Clinical and radiographic data from participants in the Ethnic/Racial Variations of Intracerebral Hemorrhage study and the Genetic and Environmental Risk Factors for Hemorrhagic Stroke study prior to December 2013 were used. Relationships among sex, age, and outcome after ICH in 616 non-Hispanic black, 590 Hispanic, and 868 non-Hispanic white participants were evaluated using multivariable logistic regression analysis. Poor outcome was defined as modified Rankin Scale score ≥3 at 90 days after ICH.
Sex differences were found in multiple variables among the racial/ethnic groups, including age at onset, premorbid neurologic status, and neurologic outcome after ICH. Overall, no sex–age interaction effect was found for mortality (p = 0.183) or modified Rankin Scale score (p = 0.378) at 90 days after ICH. In racial/ethnic subgroups, only the non-Hispanic black cohort provided possible evidence of a sex–age interaction on 90-day modified Rankin Scale score (p = 0.003).
Unlike in ischemic stroke, there was no evidence that patient sex modified the effect of age on 90-day outcomes after ICH in a large multiracial/ethnic population. Future studies should evaluate biological reasons for these differences between stroke subtypes.

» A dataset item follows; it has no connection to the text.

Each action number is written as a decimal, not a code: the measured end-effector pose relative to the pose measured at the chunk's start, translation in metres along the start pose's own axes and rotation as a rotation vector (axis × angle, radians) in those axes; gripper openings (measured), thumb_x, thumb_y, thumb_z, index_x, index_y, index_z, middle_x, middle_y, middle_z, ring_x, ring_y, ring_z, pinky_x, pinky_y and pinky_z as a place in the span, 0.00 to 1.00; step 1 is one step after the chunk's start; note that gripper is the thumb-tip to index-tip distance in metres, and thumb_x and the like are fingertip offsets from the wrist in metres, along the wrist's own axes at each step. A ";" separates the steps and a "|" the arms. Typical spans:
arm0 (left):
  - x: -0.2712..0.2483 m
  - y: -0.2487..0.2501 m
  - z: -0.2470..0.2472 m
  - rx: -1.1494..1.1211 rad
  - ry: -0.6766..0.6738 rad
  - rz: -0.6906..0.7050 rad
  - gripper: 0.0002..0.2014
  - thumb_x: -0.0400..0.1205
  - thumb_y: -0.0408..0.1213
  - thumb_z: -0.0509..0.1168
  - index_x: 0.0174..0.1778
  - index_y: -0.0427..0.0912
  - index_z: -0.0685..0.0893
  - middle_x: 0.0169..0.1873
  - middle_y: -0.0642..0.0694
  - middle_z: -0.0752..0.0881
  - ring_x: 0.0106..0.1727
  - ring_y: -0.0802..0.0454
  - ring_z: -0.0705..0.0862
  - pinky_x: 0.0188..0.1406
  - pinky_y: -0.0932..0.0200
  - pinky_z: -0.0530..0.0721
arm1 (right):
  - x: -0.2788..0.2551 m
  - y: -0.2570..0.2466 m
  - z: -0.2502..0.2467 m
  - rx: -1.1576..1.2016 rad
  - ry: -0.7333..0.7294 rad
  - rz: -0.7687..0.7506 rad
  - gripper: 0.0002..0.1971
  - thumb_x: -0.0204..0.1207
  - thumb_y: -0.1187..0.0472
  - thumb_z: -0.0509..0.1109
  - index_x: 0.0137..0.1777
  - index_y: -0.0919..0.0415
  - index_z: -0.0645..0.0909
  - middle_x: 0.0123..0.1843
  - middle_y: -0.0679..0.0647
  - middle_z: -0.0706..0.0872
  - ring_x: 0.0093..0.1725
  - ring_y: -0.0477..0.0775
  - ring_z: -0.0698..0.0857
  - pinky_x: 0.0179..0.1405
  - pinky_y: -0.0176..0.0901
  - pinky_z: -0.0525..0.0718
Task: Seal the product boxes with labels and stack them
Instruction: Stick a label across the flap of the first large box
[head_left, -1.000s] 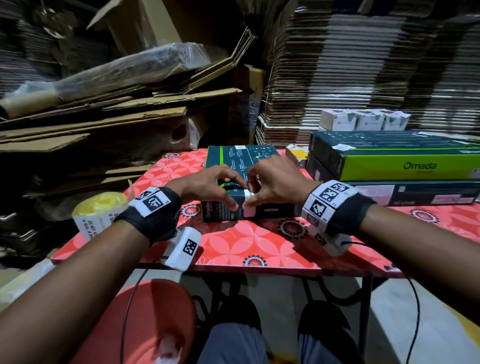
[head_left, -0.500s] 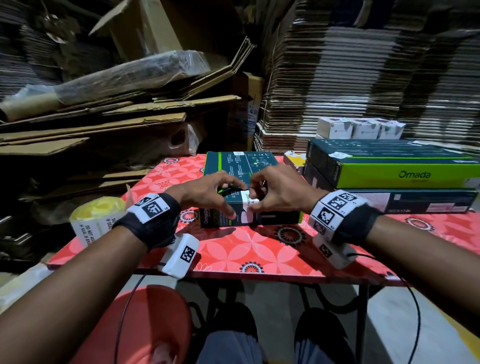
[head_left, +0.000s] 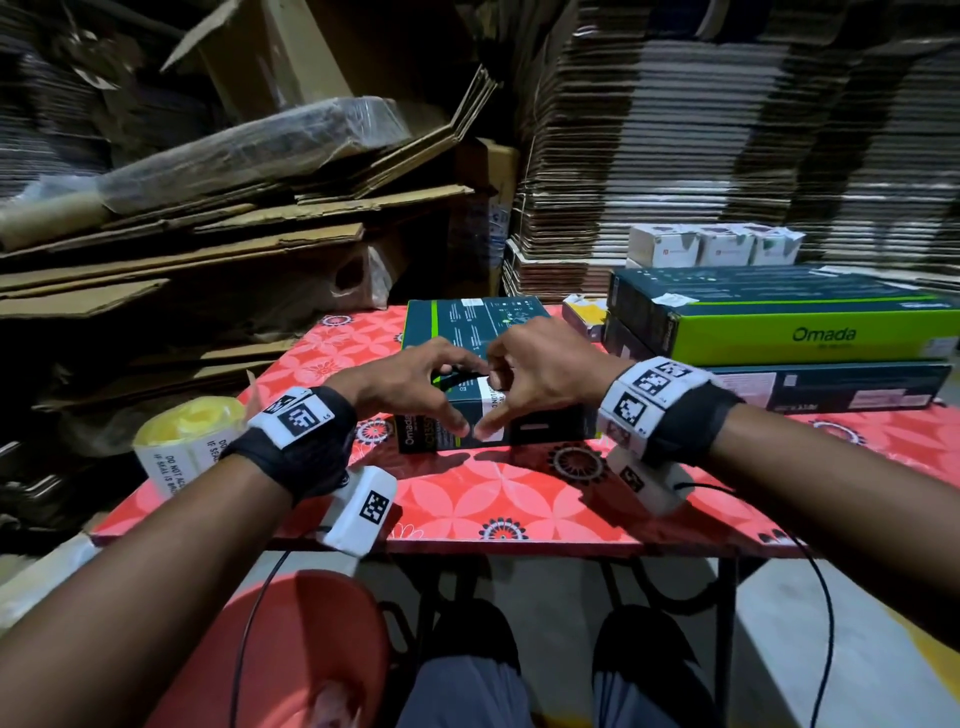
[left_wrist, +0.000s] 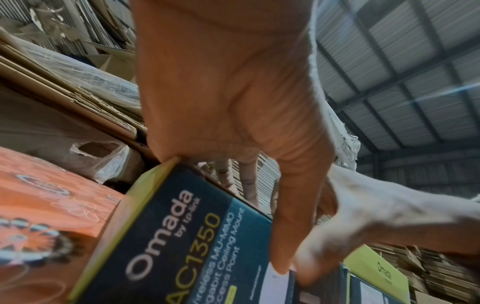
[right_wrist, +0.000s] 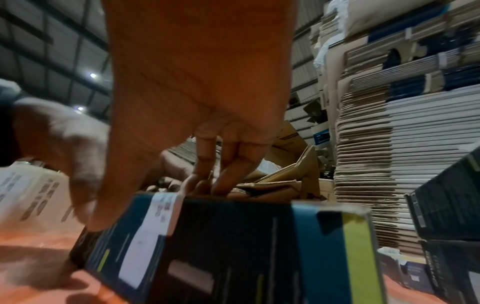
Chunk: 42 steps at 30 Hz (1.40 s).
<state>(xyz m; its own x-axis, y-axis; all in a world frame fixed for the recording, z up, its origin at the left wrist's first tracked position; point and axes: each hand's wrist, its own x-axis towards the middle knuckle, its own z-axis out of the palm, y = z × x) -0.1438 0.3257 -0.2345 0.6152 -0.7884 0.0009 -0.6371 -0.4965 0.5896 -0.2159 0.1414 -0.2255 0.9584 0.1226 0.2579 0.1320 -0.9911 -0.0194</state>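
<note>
A dark teal Omada product box (head_left: 467, 317) lies flat on the red patterned table (head_left: 519, 499). A white seal label (head_left: 491, 410) wraps over its near top edge onto the front face. My left hand (head_left: 415, 387) and right hand (head_left: 540, 364) meet at that edge. Each hand's fingertips sit on the box top and its thumb presses the label on the front. The left wrist view shows my left hand (left_wrist: 233, 92) with its thumb on the label (left_wrist: 275, 281) of the box (left_wrist: 168, 236). In the right wrist view my right hand (right_wrist: 194, 92) holds the box (right_wrist: 246, 246) beside the label (right_wrist: 161, 216).
A label roll with a yellow core (head_left: 182, 447) stands at the table's left edge. Two long Omada boxes (head_left: 805, 338) are stacked at the right, with small white boxes (head_left: 711, 247) behind them. Flattened cardboard is piled at the left and back. A red stool (head_left: 291, 649) stands below.
Both hands have stayed on the box's near edge with thumbs on the label; only small finger shifts show. The box has not moved.
</note>
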 end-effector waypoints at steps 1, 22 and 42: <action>-0.001 0.000 0.000 -0.014 -0.001 0.003 0.32 0.72 0.34 0.81 0.68 0.61 0.78 0.70 0.49 0.71 0.71 0.49 0.71 0.68 0.52 0.70 | -0.001 0.003 -0.003 0.038 -0.018 -0.016 0.29 0.55 0.28 0.82 0.36 0.53 0.83 0.30 0.46 0.85 0.33 0.48 0.82 0.31 0.44 0.73; 0.008 -0.004 0.001 0.046 0.023 -0.025 0.39 0.71 0.43 0.83 0.77 0.63 0.73 0.69 0.51 0.72 0.72 0.52 0.71 0.73 0.51 0.71 | 0.002 0.011 -0.008 0.059 -0.036 -0.037 0.23 0.53 0.37 0.89 0.37 0.52 0.86 0.29 0.44 0.83 0.32 0.46 0.81 0.30 0.41 0.73; 0.003 -0.001 0.004 -0.014 0.005 -0.065 0.45 0.72 0.37 0.83 0.78 0.52 0.60 0.60 0.59 0.72 0.71 0.46 0.70 0.70 0.46 0.78 | 0.005 0.009 -0.012 0.076 -0.069 -0.163 0.08 0.79 0.56 0.72 0.49 0.54 0.92 0.41 0.50 0.91 0.41 0.50 0.87 0.32 0.36 0.79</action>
<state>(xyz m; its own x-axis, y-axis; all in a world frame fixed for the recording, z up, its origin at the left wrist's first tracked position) -0.1431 0.3221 -0.2386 0.6577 -0.7525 -0.0336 -0.5889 -0.5415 0.5999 -0.2124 0.1321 -0.2130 0.9374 0.2870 0.1971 0.3030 -0.9513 -0.0561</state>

Intracerebral hemorrhage (ICH) results in a greater degree of morbidity, mortality, and loss of quality of life than other forms of stroke.1 ICH remains without any proven therapeutic intervention, as evidenced by several multicenter clinical trials. Successful development of therapeutic interventions may result from our evolving understanding of the role of sex in neurologic recovery.
Although a number of acute brain injuries have demonstrated sex differences in outcome,2,–4 sex differences in ICH need to be more fully characterized. No studies have directly addressed sex differences in long-term outcome after ICH while controlling for covariates.5 However, female gonadal steroids demonstrate neuroprotective effects in ongoing preclinical work.6 In addition, age affects sexual dimorphism in the brain,7,8 and lack of gonadal hormones, such as that brought on by aging, significantly worsens recovery in preclinical models of ICH.9,10 Given these results, we sought to determine whether sex and age interact to affect outcome after ICH.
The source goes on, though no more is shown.